**EXERCISE**
Whenever a line of the listing contains "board", it counts; give the total number of such lines and nothing more.

**DATASET CONTENT**
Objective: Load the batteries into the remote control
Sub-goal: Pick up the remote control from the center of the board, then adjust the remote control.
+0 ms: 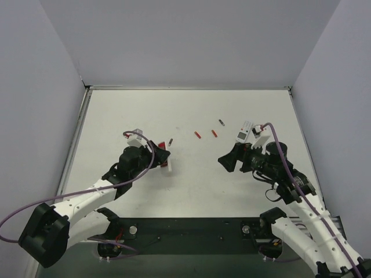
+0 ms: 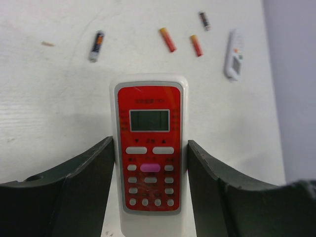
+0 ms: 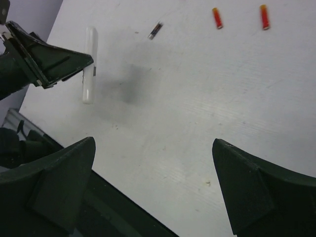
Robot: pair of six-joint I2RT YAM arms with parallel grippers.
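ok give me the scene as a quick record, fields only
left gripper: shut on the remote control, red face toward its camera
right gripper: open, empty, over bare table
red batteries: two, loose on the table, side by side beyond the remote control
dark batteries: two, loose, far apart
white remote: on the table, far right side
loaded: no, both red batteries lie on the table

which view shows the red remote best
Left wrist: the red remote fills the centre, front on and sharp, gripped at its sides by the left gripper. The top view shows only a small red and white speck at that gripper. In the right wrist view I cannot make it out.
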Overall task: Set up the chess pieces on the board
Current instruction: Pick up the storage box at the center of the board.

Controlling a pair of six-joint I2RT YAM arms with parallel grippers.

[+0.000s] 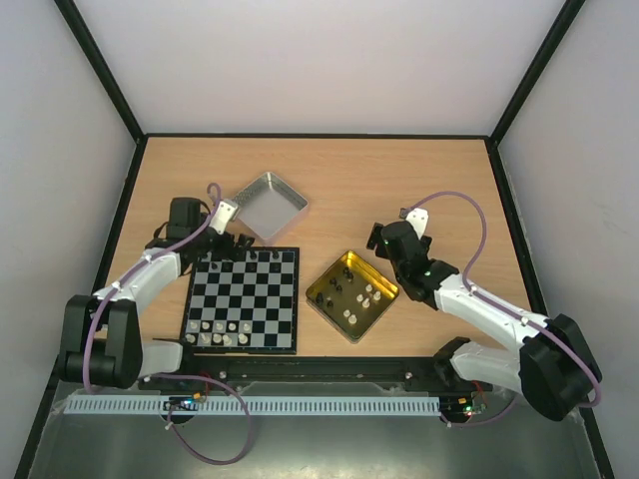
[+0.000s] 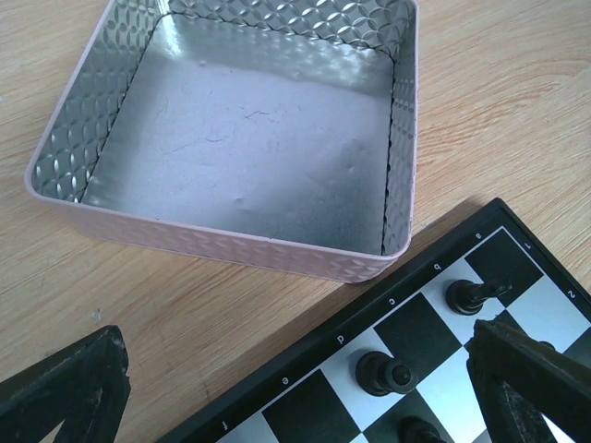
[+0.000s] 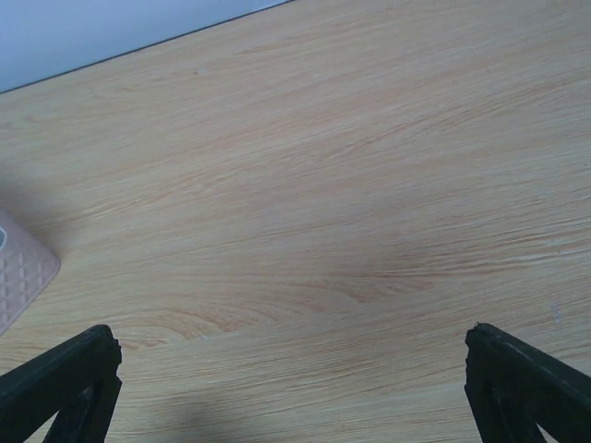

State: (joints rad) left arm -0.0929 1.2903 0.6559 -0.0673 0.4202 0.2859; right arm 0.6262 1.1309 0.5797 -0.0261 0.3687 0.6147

**ANSWER TO THE EXERCISE**
3